As shown in Fig. 4a, the lack of contact between the semi-circular scaling channel and the battery leads to an inability to achieve effective heat transfer. The peak internal temperature reached 300.32 K. Fig. 4b showed that the peak temperature of the right-angled scaling channel is 295.47 K. The heat dissipation uniformity is much stronger than that of the semicircle. Fig. 4c showed that most of the heat collected in the centre of the battery with a peak temperature of 294.82 K. Fig. 4d showed that the highest temperature of the flat-bottom zoom channel is 294.72 K, slightly lower than that of the arcuate zoom channel, indicating the best heat dissipation characteristics.

As shown in Fig. 5, their pressure distribution is similar, and the maximum pressure value is not much different. The maximum pressure drop loss of the semicircular channel is 52.3 Pa, while the minimum pressure drop loss of the right-angled channel is 47.8 Pa, and the pressure drop loss of the arcuate channel, and the flat-bottomed channel is about 49.5 Pa. Due to the converging-diverging cooling flow channel structures, the velocity in the flow channel presents an irregular distribution, which can disturb the fluid, destroy the boundary layer and increase the heat transfer efficiency.

Figure 5: Pressure distribution of battery packs with different converging-diverging cooling channels. (a) Semicircular; (b) Right-angled; (c) Arcuate; (d) Flat-bottomed

3.2 Effect of the Arc Depth

Channel structures, models with arc depths (δ) of 0.5~8.5 mm were selected for analysis. For a surrounding temperature of 303.15 K, coolant inlet temperature of 293.15 K, cell spacing of 4 mm, and Reynolds number of 600, and the discharge rates of 1C and 2C was simulated.

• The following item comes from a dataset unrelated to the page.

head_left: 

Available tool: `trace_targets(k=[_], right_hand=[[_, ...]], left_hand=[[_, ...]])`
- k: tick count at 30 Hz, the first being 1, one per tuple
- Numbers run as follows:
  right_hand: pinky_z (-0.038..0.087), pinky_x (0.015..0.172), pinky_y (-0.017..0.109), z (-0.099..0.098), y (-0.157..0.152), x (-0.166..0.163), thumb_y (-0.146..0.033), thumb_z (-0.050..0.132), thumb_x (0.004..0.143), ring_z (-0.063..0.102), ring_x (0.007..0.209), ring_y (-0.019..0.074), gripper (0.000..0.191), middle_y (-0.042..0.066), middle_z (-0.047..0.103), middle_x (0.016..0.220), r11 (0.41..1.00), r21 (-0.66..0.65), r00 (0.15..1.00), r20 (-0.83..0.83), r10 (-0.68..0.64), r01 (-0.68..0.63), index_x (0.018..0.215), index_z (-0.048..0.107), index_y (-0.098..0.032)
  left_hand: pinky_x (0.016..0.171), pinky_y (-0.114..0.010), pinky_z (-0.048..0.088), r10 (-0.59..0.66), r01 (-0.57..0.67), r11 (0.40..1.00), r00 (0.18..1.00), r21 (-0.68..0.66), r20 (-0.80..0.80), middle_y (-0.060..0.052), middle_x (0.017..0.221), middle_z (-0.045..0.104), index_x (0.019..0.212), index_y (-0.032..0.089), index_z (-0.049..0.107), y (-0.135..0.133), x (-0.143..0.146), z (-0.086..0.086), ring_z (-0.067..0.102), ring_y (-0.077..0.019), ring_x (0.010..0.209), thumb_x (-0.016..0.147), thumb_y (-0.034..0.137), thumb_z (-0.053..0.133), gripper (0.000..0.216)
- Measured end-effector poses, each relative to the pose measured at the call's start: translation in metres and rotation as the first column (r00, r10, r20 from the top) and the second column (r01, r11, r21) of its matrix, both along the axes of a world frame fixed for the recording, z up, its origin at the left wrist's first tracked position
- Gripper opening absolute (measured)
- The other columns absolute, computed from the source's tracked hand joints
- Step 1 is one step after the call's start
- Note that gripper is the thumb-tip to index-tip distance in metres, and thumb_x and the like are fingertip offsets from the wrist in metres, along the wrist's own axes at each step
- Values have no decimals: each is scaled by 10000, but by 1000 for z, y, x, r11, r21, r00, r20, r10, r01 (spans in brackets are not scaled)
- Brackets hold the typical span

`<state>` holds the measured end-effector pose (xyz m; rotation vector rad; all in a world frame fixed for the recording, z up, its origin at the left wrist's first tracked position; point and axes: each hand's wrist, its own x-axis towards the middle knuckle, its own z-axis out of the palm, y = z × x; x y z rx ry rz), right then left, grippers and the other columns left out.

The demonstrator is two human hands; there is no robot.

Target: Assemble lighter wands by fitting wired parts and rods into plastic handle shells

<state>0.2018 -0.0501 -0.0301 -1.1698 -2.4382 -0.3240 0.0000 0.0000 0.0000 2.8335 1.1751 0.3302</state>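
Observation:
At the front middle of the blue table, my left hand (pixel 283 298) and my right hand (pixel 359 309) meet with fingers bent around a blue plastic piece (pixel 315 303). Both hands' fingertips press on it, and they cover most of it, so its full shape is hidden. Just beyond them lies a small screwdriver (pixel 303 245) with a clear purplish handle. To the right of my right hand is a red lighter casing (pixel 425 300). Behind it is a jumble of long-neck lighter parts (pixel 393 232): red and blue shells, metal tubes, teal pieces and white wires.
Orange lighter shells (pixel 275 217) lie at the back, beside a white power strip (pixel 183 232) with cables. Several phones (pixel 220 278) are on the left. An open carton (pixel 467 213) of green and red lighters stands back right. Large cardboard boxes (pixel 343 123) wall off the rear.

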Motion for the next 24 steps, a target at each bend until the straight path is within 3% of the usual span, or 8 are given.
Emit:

Fig. 6 demonstrated that the peak temperature exhibits a more significant reduction with a gradual increase in the arc depth, although the magnitude of this reduction diminished over time. For example, when the arc depth was increased from 0.5 to 2.5 mm, the peak temperature decreases by 1.22 K. However, further increasing the arc depth from 6.5 to 8.5 mm resulted in only a 0.02 K reduction in peak temperature. This suggested that the effect of arc depth on the peak temperature diminishes as the depth increases. The main reason is that with the increase of the maximum arc depth, the heat transfer area between the battery pack and the cooling channel gradually increases, but with the increase of the maximum arc depth, the maximum temperature of the battery pack gradually moves closer to the interior of the single cell, and then blindly increasing the maximum arc depth, the effect gradually weakens. Secondly, the increase of the maximum arc depth changes the cross-sectional area of the YZ axis, which affects the distribution of pressure drop and flow rate, destroys the boundary layer, and enhances the heat transfer effect. Additionally, at a discharge rate of 1C, the peak temperature dropped by 1.54 K when the arc depth increased from 0.5 to 8.5 mm, while at a discharge rate of 2C, the reduction in peak temperature was 2.32 K. When the battery began to discharge, the maximum temperature reached a peak, with the peak value increasing as the arc depth increased.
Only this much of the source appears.